Three views on the moral status of animals
(moral status = deserves moral consideration)
  1. Cartesian: Animals have no moral standing whatsover
    • Descartes: the mind is an immaterial substance, a thinking thing that does not occupy space.
    • What is unique to humans is reason, ethics, free will and immortality.
    • Animals are mere automata. They are determined and mortal, and lack the kind of reason which one finds in an immaterial and immortal soul.
    • The immortality of the soul is a necessary condition for moral standing.
    • So there is a metaphysical gulf between humans and other animals -- though the human body is an animal body, it has connected with it an immaterial soul which no other animal possesses.
    • Thus we humans do with them as we please.
  2. Humane: Some animals have some moral standing, but nothing that compares to humans
  3. Egalitarian: All animals have equal moral standing
    • Singer: Utilitarian argument
      • Animal Liberation
      • No such thing as "rights"
      • The word "rights" is simply shorthand for "the protections animals ought to have"
    • Regan: Kantian argument
      • Animal Rights
      • Animals really do have rights
Singer's Classical Utilitarian Argument for the claim that All Animals are Equal
  • P1: Principle of Equal Consideration of Interests
    • The only basis for a principle of equality for humans is one which amounts to the equal consideration of interests (as opposed to equality of treatment
      What's the difference?
    • One is morally obliged to consider equally the interests of each individual
    • Without such a principle, it would be impossible to take all humans morally into account
    • Singer:
      The principle of equality of human being is not a description of an alleged actual equality among humans; it is a prescription of how we should treat humans. (AL, 5)

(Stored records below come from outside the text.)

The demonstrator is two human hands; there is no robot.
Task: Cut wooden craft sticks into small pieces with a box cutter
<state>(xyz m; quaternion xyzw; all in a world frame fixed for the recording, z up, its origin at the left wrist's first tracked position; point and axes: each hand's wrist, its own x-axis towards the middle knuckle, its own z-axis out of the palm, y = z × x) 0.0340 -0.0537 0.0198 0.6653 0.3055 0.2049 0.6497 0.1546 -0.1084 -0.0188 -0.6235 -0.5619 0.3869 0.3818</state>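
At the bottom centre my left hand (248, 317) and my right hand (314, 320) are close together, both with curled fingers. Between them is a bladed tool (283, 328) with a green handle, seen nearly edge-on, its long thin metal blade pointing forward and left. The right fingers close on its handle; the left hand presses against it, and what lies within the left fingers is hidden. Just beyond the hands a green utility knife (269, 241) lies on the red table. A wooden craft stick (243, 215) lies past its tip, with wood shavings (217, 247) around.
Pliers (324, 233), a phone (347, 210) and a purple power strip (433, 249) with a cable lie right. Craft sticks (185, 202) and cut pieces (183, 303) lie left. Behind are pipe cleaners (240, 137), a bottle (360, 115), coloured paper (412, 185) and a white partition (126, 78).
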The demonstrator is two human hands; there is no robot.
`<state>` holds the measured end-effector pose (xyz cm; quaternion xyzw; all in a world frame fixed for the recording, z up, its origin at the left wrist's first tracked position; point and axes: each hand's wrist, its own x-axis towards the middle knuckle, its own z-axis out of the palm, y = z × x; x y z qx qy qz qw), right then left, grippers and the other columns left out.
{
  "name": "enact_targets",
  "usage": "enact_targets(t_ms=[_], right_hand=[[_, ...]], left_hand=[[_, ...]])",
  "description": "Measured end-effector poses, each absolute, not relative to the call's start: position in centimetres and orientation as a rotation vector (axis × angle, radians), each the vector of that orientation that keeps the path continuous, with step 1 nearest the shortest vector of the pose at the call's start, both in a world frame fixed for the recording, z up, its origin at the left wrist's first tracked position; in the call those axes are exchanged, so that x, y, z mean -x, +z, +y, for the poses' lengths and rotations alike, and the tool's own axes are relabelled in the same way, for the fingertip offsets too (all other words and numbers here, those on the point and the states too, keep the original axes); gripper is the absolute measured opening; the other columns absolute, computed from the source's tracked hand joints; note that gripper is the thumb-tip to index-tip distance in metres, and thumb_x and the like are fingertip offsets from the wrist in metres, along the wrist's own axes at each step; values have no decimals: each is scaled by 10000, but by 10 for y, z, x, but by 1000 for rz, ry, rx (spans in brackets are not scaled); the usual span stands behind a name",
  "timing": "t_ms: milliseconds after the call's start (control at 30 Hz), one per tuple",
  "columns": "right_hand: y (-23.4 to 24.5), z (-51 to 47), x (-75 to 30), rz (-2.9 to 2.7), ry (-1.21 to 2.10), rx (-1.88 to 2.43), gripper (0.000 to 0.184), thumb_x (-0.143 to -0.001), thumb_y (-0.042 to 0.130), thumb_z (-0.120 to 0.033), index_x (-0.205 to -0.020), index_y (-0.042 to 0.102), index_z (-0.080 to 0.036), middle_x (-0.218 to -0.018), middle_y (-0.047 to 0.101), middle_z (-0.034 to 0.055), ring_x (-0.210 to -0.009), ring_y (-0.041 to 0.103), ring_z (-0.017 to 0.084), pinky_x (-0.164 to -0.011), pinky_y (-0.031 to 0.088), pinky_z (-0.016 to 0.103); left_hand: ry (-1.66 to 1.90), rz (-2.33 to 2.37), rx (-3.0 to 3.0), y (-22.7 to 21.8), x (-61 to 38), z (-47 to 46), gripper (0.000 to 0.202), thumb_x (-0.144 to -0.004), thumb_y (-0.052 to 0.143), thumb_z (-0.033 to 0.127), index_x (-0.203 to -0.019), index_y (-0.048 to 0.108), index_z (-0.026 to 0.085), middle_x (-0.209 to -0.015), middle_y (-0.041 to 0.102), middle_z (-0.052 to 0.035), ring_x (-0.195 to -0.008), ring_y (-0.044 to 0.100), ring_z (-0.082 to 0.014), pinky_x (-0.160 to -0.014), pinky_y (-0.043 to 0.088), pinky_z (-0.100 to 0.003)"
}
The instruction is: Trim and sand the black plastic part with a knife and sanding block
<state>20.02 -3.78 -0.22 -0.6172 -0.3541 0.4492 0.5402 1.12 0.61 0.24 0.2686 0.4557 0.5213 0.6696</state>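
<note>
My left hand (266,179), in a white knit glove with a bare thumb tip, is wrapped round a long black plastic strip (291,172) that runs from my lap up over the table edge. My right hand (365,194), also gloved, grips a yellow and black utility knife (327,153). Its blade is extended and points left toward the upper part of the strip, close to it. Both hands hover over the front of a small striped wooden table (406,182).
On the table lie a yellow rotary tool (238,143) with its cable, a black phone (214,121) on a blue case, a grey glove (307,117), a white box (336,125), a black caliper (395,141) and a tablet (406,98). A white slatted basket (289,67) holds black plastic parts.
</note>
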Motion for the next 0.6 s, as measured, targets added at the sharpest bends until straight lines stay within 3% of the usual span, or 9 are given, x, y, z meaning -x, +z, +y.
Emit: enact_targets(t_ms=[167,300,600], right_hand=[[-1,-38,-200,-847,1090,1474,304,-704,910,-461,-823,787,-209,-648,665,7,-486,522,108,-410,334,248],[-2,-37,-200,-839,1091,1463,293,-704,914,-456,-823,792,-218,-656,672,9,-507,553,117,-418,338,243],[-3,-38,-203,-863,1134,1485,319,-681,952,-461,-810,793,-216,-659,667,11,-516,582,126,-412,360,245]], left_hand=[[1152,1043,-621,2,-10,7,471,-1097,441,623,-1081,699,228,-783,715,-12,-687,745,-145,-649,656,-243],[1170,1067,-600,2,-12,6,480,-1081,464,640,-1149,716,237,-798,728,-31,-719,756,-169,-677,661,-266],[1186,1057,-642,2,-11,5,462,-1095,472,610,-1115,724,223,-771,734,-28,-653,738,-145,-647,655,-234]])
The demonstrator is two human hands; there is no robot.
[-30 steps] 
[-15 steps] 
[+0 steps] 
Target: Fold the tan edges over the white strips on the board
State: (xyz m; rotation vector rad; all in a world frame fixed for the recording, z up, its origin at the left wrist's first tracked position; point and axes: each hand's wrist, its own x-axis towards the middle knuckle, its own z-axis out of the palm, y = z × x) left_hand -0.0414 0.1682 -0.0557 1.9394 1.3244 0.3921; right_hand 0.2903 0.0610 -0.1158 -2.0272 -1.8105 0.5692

    • Q: By what criterion are we to determine equal consideration of interests?


  • P2: Bentham's Criterion of Sentience
    • Bentham:
      The question is not, can they reason?, nor Can they talk? but, Can they suffer? (AL, 5)
    • Singer:
      Sentience is the only relevant boundary to equal consideration of interests.
    • Suffering can be experienced by a great range of nonhuman beings.
    • ***Since it is suffering which is the primary wrong, and since the avoidance of suffering is the primary moral interest, then any being who suffers thereby has an interest in not suffering, and such a being thereby becomes worthy of moral consideration.
    • Otherwise, moral discriminations are arbitrary
    • Q: Is animal suffering enough to conclude that they have interests?
    • The principle of equal consideration of interests implies:
      • Suffering comes by degrees - of greater and less.
      • Since greater suffering constitutes the greater wrong, greater moral consideration is to be given to those who suffer more.
  • P3: Principle of commensurability
    • Since the interests of members of different species differ, the types of suffering involved may also differ
      • E.g., due to different sorts of deprivation or the difference in effect of any given action
    • So, comparisons must be made not only between degrees of suffering but types of suffering as well.
  • Conclusion: All animals deserve equal consideration of interests, subject to ones' taking into account both degrees of suffering and types of suffering.
    Notice this arguments says nothing about killing per se.
  • Disuss quote on page 9. Does racism=sexism=speciesism?
  • Discuss Arthurs question about the relation between intelligence and suffering re Singer's comments on language (p. 14). Is the ability to use language morally relevant?
Cohen: In Defense of Speciesism
  • Bentham's Criterion is Wrong
    • Cohen:
      Between species of animate live‚‚between (for example) humans on the one hand and cats and rats on the other‚‚the morally relevant differences are enormous, and almost universally appreciated. Humans engage in moral reflection; humans are morally autonomous; humans are members of moral communities; recognizing just claims against their own interest. Human beings do have rights; theirs is a moral status very different from that of cats and rats. (867)

    • Q: Is the ability to engage in moral reflection morally significant?